━━━ Records for processing ━━━

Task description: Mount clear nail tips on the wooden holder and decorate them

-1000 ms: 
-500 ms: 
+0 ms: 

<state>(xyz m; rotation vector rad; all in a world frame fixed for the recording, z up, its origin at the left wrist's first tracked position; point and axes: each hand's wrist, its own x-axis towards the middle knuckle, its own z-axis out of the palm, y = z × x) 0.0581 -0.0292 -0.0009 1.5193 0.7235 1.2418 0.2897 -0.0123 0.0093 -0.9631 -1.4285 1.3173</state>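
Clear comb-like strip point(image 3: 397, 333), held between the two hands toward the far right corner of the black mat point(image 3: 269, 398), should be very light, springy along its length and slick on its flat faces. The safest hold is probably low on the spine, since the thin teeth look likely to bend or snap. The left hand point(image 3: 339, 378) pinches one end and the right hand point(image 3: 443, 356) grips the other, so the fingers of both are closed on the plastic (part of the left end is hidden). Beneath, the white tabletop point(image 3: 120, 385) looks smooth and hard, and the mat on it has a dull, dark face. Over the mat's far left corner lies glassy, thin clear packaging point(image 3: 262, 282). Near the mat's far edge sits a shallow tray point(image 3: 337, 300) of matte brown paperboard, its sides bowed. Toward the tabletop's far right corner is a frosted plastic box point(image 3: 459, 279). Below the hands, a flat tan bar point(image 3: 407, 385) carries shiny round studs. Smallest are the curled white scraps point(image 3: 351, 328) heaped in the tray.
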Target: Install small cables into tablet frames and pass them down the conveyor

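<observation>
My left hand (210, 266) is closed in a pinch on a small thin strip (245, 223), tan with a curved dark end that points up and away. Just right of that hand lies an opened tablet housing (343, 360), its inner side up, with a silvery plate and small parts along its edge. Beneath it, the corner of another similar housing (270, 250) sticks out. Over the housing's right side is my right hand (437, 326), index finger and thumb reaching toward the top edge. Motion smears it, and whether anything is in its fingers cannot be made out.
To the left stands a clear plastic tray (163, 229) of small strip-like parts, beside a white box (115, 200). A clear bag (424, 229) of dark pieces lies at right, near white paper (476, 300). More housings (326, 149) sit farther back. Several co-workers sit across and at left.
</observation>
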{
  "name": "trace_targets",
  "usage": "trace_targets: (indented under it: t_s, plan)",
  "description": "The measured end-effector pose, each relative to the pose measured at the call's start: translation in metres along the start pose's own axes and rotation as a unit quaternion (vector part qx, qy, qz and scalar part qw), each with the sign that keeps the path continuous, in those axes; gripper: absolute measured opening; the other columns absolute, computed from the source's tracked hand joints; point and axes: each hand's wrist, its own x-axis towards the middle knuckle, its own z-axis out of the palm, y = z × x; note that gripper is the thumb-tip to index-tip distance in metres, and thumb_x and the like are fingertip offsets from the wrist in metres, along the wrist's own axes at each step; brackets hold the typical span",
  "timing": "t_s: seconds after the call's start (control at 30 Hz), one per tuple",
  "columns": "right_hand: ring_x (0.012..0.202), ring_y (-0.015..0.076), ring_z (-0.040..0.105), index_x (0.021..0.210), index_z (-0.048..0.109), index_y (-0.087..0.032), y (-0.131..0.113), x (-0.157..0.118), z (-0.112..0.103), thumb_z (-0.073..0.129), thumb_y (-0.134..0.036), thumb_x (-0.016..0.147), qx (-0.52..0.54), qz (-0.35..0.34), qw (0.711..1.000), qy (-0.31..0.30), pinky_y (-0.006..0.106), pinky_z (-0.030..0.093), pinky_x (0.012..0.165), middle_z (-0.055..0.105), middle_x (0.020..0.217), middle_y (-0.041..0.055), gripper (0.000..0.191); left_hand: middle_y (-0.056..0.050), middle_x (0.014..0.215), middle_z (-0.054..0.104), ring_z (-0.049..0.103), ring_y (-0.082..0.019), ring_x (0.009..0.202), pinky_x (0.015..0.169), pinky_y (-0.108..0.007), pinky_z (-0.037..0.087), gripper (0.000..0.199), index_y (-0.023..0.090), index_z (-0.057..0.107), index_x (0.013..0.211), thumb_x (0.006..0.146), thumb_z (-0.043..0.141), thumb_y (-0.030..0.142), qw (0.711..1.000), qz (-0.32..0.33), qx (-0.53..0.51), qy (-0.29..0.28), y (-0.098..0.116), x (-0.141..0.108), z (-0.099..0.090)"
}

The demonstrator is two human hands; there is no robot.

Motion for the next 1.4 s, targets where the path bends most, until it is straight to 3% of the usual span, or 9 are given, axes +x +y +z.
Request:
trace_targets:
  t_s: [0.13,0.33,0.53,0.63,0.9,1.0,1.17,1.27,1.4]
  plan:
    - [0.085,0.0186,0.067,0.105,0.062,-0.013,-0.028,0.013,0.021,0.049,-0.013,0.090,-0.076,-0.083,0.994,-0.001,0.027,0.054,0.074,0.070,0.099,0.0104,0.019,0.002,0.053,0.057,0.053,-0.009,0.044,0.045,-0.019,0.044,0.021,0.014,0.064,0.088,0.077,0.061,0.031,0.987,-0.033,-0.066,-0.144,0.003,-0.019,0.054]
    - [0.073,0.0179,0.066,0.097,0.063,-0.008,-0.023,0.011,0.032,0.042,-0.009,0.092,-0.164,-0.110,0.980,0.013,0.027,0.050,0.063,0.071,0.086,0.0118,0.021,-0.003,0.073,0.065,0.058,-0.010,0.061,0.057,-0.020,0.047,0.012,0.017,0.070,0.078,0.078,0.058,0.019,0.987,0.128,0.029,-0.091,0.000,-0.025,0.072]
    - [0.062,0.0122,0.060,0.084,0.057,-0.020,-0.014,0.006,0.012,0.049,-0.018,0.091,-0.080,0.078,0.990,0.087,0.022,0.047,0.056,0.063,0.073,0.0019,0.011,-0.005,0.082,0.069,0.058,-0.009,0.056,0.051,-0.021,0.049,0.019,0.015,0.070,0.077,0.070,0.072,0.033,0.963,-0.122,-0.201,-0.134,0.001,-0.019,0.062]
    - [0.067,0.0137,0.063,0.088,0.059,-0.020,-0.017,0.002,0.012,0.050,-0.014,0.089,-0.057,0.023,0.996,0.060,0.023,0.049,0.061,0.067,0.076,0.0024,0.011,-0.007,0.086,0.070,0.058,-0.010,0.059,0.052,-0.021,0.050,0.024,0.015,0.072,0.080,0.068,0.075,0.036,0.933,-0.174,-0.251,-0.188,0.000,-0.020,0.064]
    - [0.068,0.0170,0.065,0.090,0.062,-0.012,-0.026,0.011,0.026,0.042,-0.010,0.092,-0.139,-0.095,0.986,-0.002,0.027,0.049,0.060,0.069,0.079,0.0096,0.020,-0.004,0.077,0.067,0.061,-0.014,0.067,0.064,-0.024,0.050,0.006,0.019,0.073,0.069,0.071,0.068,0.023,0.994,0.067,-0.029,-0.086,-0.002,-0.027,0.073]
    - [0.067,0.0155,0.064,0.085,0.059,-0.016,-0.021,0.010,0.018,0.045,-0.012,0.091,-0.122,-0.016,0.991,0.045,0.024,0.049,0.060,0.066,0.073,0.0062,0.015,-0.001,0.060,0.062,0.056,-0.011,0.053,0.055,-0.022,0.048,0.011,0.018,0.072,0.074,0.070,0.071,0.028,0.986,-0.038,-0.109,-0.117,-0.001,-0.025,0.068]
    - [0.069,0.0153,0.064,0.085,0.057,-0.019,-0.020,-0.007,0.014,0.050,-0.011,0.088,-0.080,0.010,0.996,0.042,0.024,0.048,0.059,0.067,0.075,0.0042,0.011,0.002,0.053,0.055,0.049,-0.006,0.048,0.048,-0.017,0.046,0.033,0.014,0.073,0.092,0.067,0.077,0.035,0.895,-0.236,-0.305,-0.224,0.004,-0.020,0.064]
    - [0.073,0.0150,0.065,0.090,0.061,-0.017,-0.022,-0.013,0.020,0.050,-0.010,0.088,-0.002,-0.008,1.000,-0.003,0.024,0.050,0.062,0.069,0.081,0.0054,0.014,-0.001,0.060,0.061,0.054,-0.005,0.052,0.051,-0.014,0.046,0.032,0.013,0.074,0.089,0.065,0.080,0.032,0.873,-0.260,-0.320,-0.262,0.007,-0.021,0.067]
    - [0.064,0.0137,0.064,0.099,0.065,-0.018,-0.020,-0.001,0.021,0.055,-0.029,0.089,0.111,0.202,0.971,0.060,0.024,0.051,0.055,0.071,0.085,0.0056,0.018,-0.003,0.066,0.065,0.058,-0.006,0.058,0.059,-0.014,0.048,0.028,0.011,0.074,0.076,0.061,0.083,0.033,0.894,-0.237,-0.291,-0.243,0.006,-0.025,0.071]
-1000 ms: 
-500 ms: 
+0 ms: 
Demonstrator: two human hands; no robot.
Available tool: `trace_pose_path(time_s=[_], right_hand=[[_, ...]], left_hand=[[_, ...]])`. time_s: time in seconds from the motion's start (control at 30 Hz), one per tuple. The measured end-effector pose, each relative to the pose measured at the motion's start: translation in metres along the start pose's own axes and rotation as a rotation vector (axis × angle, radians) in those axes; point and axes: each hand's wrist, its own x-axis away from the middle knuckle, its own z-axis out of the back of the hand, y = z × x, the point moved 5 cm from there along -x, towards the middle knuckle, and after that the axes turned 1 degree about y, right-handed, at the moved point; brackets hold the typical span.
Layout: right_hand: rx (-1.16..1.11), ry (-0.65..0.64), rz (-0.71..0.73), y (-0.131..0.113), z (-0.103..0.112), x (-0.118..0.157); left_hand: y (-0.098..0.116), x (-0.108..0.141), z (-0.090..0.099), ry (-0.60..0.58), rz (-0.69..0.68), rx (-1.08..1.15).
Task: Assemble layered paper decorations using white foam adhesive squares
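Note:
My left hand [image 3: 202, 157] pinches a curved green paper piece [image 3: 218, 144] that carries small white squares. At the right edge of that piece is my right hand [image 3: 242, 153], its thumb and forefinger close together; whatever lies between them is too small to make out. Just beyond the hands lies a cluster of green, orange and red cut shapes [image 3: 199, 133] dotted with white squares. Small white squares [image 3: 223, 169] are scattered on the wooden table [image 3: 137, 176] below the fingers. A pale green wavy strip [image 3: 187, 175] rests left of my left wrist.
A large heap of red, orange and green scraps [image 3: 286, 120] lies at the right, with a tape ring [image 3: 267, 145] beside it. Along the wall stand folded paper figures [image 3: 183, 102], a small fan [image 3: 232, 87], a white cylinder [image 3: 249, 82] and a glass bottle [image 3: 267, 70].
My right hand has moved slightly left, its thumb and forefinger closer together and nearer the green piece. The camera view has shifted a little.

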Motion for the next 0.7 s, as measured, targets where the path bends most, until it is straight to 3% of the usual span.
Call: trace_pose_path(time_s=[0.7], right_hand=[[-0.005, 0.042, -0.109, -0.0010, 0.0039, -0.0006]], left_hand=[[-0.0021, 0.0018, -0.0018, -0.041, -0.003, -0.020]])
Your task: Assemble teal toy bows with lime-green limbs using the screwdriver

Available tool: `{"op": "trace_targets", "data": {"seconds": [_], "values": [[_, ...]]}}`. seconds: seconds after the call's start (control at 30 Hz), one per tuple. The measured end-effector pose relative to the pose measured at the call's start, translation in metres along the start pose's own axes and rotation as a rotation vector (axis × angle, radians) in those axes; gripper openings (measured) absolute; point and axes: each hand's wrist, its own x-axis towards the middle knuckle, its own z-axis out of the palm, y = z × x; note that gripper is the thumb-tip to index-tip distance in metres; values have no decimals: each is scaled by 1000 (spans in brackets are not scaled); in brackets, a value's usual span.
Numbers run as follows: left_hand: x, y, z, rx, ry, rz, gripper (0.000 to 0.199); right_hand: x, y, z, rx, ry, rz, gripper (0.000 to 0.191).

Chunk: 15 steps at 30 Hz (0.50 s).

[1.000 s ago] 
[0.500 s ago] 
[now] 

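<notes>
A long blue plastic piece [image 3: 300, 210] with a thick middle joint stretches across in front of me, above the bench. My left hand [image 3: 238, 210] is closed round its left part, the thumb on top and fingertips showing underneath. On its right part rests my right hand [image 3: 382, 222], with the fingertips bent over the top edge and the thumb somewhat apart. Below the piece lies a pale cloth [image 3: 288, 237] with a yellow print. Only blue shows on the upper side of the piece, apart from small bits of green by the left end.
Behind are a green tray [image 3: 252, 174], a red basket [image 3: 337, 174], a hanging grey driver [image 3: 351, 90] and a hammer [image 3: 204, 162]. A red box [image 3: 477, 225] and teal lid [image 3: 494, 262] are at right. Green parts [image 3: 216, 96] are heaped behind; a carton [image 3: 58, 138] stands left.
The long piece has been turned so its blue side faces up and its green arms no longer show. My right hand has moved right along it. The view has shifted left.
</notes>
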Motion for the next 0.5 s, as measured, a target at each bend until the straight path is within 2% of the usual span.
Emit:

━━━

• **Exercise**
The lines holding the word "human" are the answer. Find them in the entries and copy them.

• **Output of the task**
The demonstrator is two human hands; there is no robot.
Demonstrator: two human hands; no robot.

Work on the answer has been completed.